E-Commerce On-Site Search 101: Databases, Technologies, and Data

data center.jpg

Understanding the different types of e-commerce platforms and their various functions can be difficult. One critical area of e-commerce website technology that has evolved significantly over the past several years is on-site search capability.

This brief tutorial will help e-commerce, marketing, and IT professionals better understand the core components of e-commerce systems involved in setting up advanced website search.

1. E-commerce Platform Types

E-commerce platforms manage product catalogs, allow customers to add products to a cart, manage wish lists, facilitate checkout, enable shoppers to select shipping options, process payments with a card, track their order status, and perform other buying-related functions.

Let’s divide these platforms into three major “classes”:

  • Class 1: Enterprise e-commerce — usually a custom buildout for large e-commerce businesses like Amazon, Walmart, Zappos, Target, Staples, etc.
  • Class 2: E-commerce-as-a-service for SMBs. These include platforms like Shopify, Wix, Squarespace, and Yahoo Merchant Solutions (which is extremely outdated and should, by all rights, be dead by now). These platforms target very small stores with a small number of products.
  • Class 3: DIY-ish e-commerce platforms — these include e-commerce systems such as Magento, OpenCart, PrestaShop, and WooCommerce, installed on the company’s own hardware or cloud-hosted. These are highly customizable platforms that one can download, install on a server, and modify until there is nothing left of the original platform (a relatively common scenario).

2. Out-of-box site search on common platforms

An e-commerce/website on-site search function allows visitors to search and filter search results. Obviously, most e-commerce platforms come with built-in search.

  • Enterprise commerce platforms (class 1) have few problems with site search or filtering and handle large catalogs of products.
  • SMB e-commerce-as-a-service platforms (class 2) provide some site search functionality. Their built-in features, such as autocomplete, autosuggestions, and filtering, are lacking or unusable for larger catalogs. These platforms are very cheap, so it would be unfeasible for their providers to include advanced search with their offerings.
  • DIY-ish commerce platforms (class 3) come with similar capabilities as the class 2 systems out-of-box, though they provide a better ability to tweak and optimize the data. To simplify things for developers, these platforms typically use relational databases for data storage.

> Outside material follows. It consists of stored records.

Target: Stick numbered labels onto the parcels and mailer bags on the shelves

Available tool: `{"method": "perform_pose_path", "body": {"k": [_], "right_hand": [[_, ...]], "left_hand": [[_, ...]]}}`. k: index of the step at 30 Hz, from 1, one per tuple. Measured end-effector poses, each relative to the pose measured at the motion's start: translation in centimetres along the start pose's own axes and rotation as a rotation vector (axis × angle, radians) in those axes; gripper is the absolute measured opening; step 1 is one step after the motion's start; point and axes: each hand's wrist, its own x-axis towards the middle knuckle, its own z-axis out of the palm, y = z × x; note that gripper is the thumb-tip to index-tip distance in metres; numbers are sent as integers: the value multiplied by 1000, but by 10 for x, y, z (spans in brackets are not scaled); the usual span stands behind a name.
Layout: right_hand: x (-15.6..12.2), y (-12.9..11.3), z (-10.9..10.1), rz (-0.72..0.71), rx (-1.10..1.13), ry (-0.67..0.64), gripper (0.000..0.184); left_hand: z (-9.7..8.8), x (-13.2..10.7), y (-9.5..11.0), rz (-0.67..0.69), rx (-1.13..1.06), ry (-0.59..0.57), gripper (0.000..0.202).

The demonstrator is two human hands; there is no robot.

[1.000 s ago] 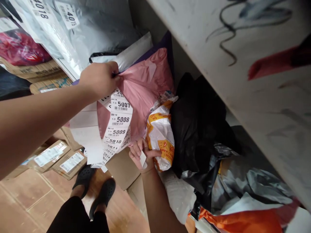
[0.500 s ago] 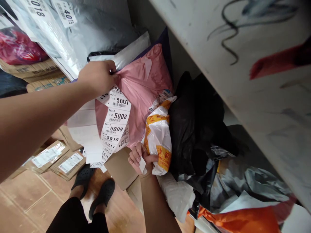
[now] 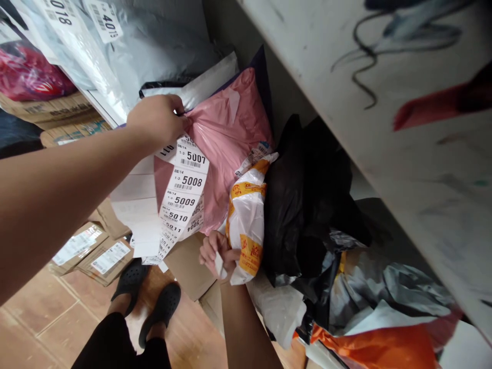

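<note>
My left hand (image 3: 159, 120) hides its fingertips, pinched on the label strip (image 3: 185, 188) at the pink parcel (image 3: 230, 138); the strip hangs lengthwise downward. My right hand (image 3: 215, 251) clasps the upright white-yellow bag (image 3: 246, 220) beside it.

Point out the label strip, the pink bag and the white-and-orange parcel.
label strip (image 3: 188, 180): head view, on the label printed 5008.
pink bag (image 3: 234, 138): head view, on its smooth upper face.
white-and-orange parcel (image 3: 246, 221): head view, on its white middle.
</note>
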Motion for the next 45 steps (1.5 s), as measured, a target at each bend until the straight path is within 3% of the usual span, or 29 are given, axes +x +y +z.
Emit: {"method": "perform_pose_path", "body": {"k": [3,6,9,13,18,24,26,28,32,34,39,42,43,45], "right_hand": [[2,3,7,71,-70,122,57],[3,-3,29,175,-167,249,47],[4,-9,53,198,-270,317,39],[4,-9,66,165,-369,374,37],[3,-8,64,171,-465,381,42],[2,-7,61,197,-503,371,45],[3,-7,62,207,-504,393,44],[4,-6,63,213,-504,404,43],[5,-3,64,223,-497,423,42],[6,-3,64,218,-493,434,42],[5,-7,73,214,-444,372,44],[5,-9,83,91,-240,257,45],[5,-9,85,34,-175,228,47],[7,-7,89,-48,-128,214,51]], "left_hand": [[-2,-1,0,86,124,19,52],[-11,-6,-4,161,209,4,63],[-25,-26,-16,272,429,-44,76],[-39,-64,-52,377,725,-174,52],[-34,-99,-93,495,719,-198,54],[-22,-127,-98,548,676,-209,59],[-21,-133,-96,513,663,-223,59],[-21,-137,-94,393,606,-209,59],[-24,-137,-88,-52,299,-78,62],[-24,-134,-85,-186,160,-66,67],[-23,-133,-80,-178,72,-165,46],[-24,-136,-69,-221,234,-94,48],[-24,-135,-60,-200,302,-72,48],[-17,-128,-34,-30,389,-103,44]]}}
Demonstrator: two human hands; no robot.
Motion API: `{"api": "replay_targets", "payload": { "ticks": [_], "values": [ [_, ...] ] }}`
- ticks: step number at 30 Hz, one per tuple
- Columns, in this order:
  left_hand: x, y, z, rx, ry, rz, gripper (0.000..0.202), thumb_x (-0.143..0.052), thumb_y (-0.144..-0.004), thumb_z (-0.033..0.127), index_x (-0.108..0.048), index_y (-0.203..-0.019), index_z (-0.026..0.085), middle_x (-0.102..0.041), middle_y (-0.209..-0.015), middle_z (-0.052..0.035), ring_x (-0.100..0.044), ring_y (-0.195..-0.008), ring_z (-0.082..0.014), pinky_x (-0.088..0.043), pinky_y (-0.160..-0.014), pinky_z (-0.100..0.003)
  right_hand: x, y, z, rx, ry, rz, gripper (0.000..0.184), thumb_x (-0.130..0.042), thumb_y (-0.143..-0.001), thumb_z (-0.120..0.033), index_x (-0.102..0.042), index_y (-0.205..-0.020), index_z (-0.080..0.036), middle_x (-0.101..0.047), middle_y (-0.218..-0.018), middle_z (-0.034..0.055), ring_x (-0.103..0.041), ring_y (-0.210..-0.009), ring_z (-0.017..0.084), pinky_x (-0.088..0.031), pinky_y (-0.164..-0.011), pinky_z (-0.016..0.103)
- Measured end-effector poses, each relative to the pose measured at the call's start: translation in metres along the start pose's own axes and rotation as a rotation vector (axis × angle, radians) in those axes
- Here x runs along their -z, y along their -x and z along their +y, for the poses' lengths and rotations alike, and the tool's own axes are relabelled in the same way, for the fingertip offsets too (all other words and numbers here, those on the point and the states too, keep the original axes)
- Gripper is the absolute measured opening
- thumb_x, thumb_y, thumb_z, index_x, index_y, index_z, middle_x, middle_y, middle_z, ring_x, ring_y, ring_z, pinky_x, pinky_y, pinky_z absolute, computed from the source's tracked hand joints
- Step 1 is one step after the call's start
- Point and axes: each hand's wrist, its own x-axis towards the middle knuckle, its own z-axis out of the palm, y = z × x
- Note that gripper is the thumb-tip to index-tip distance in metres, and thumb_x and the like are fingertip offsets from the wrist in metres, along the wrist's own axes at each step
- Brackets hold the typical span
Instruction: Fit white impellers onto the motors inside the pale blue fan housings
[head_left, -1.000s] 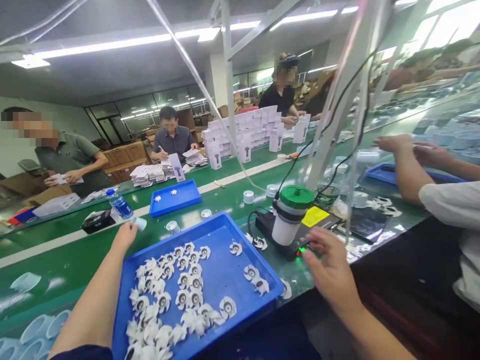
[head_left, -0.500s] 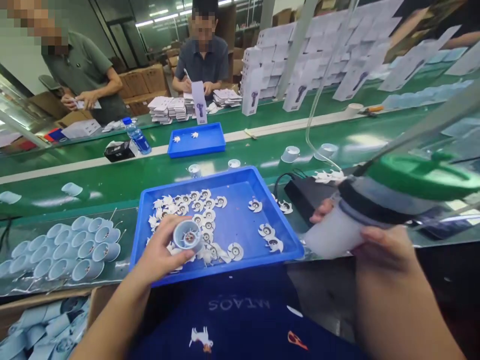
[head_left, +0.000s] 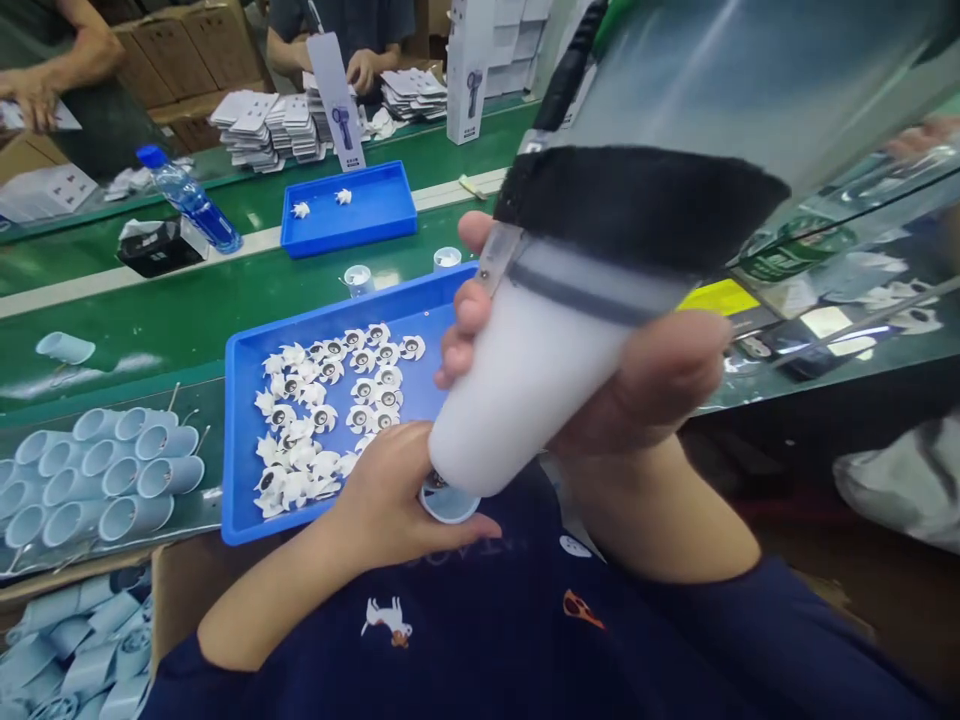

3. Problems with on-site search when using relational databases (MSSQL, MySQL, PostgreSQL)

Relational databases are well-suited for storing and retrieving exact transactional data, but they lack built-in robust mechanisms for full-text search, fuzzy matching, and suggestions.

E-commerce website search systems can be built with relational databases, but they have serious scaling, speed, and relevancy limitations. Fuzzy matching (fuzzy implies results that are similar to, but not an exact match, to the search query) becomes too computationally intensive as the product catalog grows. This means that either the quality of search results must be sacrificed for speed, or consumers will have to wait longer to obtain the most relevant results for their search.

Faceted filter search with relational databases

Search results filtering (faceted filters) becomes an even bigger problem. As more filtering attributes (e.g., size, color, compatibility) are added, searches become slower and slower. According to Google PageSpeed Insights, users will barely wait for ⅕th of a second. With a relational database of a relatively small catalog of 10,000 products, doing a keyword search with four filters selected could easily take several seconds.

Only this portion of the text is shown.